Most of the cops involved in the killing were part of Memphis police’s Scorpion unit, which stands for Street Crimes Operation to Restore Peace in our Neighbourhoods. The “elite unit” was set up to police areas in the city that were deemed crime hot spots. But civil rights lawyer Ben Crump, said that these units quickly turn into “a pack of wolves.” 

Under pressure, the Memphis police department last Saturday announced that it would disband the Scorpion squad. The following day protesters marched through the city still ­chanting, “No justice, no peace.” One demonstrator held a ­placard that read “Voting blue is not enough”, referring to the Democratic party that runs the city administration. 

In New York hundreds of ­protesters had marched to Time Square. There were also demonstrations in Portland, Atlanta and Boston. In Los Angeles protesters held a candlelit vigil for Nichols as well as Manuel Teran. Police killed Teran while he was defending the Weelaunee Forest from ­developers building a giant police training centre. They also remembered Keenan Anderson, a black man who was killed by Los Angeles cops last month.

Police ­surrounded the small vigil and pointed grenade launchers at them. The murder of Tyre Nichols shows that racism and class hatred permeates the police at every level. And despite five cops being charged with Nichol’s murder, it’s not enough to just hold these ­officers accountable.

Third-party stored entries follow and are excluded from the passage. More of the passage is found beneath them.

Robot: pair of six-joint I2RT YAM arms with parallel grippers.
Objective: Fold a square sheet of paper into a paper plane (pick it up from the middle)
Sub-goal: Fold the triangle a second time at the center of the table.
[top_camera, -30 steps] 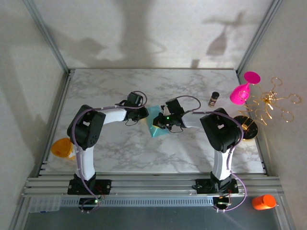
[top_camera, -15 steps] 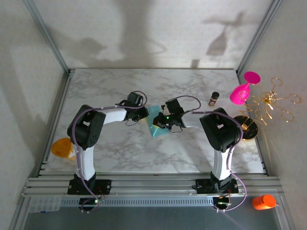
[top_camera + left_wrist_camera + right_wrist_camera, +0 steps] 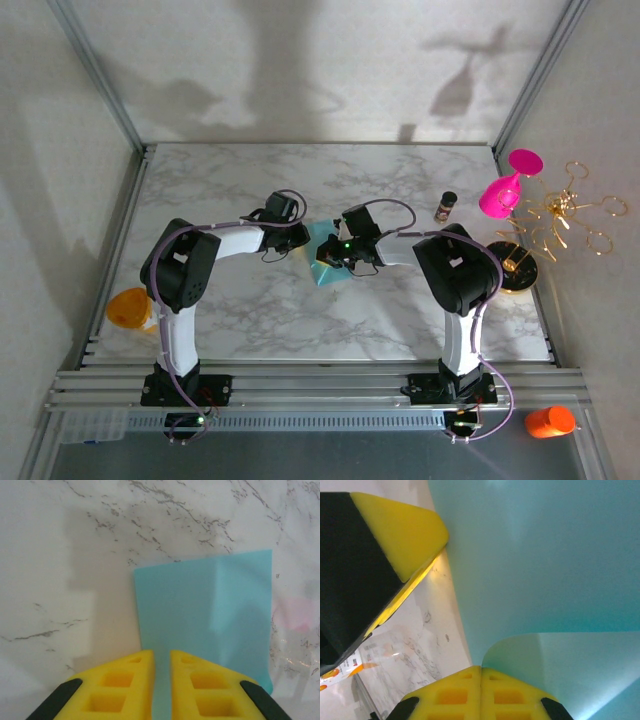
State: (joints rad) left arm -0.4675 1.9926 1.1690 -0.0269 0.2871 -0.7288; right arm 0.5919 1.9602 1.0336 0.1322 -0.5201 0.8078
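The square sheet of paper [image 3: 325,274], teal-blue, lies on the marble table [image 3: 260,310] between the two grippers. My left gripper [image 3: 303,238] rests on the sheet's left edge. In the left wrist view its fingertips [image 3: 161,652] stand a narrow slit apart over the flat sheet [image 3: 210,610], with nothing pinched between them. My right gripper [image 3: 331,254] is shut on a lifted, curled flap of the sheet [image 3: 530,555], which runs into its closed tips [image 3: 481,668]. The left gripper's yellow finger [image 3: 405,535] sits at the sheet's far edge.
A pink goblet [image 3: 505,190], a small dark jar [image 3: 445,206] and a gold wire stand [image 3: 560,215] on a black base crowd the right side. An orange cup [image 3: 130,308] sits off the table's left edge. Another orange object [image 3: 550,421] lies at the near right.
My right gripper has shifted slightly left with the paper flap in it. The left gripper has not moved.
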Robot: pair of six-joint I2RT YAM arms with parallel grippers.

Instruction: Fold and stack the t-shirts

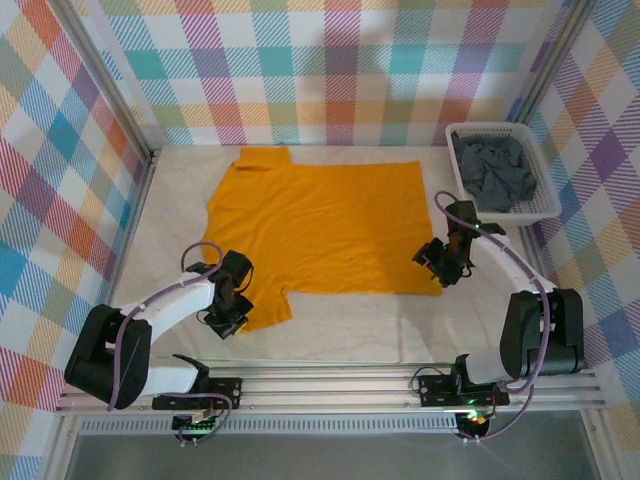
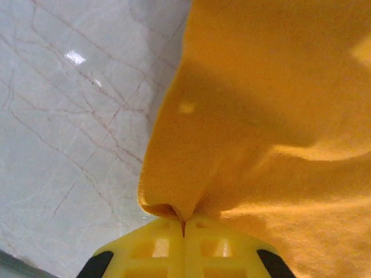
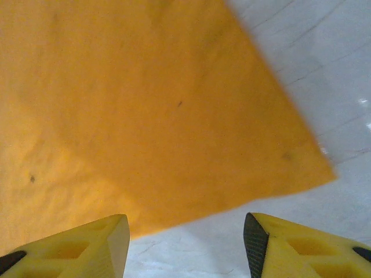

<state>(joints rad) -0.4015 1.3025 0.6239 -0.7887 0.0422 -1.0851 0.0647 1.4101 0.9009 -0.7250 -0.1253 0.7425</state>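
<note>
Well, the table (image 1: 350, 325) shows most of the job left to do. The orange t-shirt (image 1: 320, 225) lies spread flat across its middle, with no fold in it yet. At the far right, the white basket (image 1: 520, 214) holds the grey t-shirts (image 1: 495, 170) in a crumpled heap, so those are waiting too and no stack exists. The left gripper (image 2: 184, 223) is clamped tight on the edge of the near left sleeve, cloth bunching up from it. The right gripper (image 3: 185, 231) hovers with jaws apart just above the near right hem corner, holding nothing. I'd call this the very start of the first fold.
</note>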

As soon as cops begin their training they are taught to hold working class people in contempt. And this comes with ­rampant racism. Cops see black people as ­criminals, dehumanising them in ways designed to justify brutal policing and violence. This racism filters through to every police officer, whether white or black.

And every cop by nature of their role is united in defending and holding up the bosses’ racist and violent system. That means that putting more black police officers on the streets won’t stop racist police savagery. The only way to stop this is to abolish them.